Researchers from Wuhan University in China, in collaboration with industry partners, have achieved a breakthrough in enhancing the external quantum efficiency (EQE) of green flip-chip mini-LEDs by integrating double-sided hemisphere-shaped patterned sapphire substrates (PSS) using nanoimprint lithography (NIL).

This innovation boosted EQE by 22.46 percent compared to conventional single-sided designs at 5 mA, while simultaneously addressing the "green gap" challenge and advancing high-resolution full-colour displays.

GaN-based green mini-LEDs, critical for next-generation displays, wearable devices, and visible light communication, have long suffered from lower efficiency compared to blue counterparts. Traditional patterned sapphire substrates (PSS) improve light extraction efficiency but are limited by shape-dependent performance.

The team used NIL, a cost-effective, high-throughput technique, to fabricate precise hemisphere-shaped microstructures on warped sapphire substrates, which outperform frustum-shaped and cone-shaped PSS in light extraction.

"By optimising microstructure geometry and fabricating hemisphere-shaped microstructures on the backside of the mini-LED wafer, we achieved dual improvements: enhanced light extraction efficiency (LEE) and more uniform emission," explained Shengjun Zhou, a professor at Wuhan University who directed the research.

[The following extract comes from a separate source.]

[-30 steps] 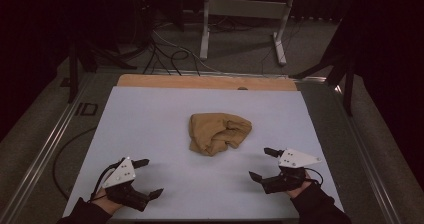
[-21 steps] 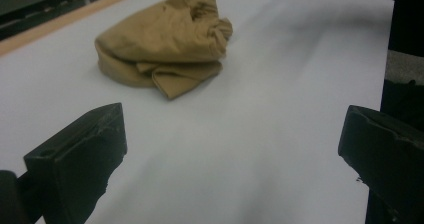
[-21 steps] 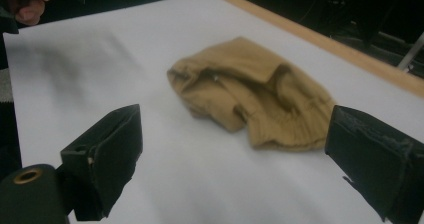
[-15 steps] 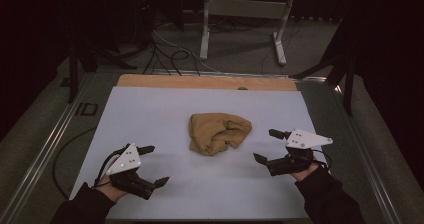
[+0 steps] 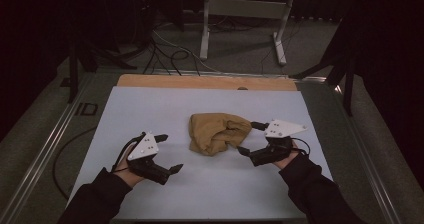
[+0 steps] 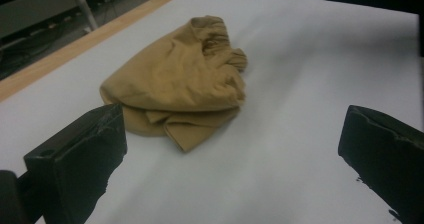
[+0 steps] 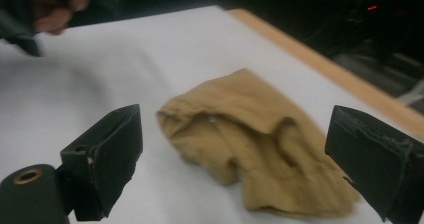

Hemisphere-shaped microstructures can better extract light than frustum or cone shapes. With backside hemisphere patterns, double-sided PSS boosted total LEE by 17.39 percent versus single-sided designs, as backside structures scatter photons generated in the multiple quantum wells (MQWs) into lateral escape cones, enhancing sidewall LEE and making top emission more uniform.

This advancement bridges efficiency and uniformity gaps in green mini-LEDs, pivotal for high-contrast displays. Future work will focus on scaling to micro-LEDs and integrating with advanced packaging for commercialisation.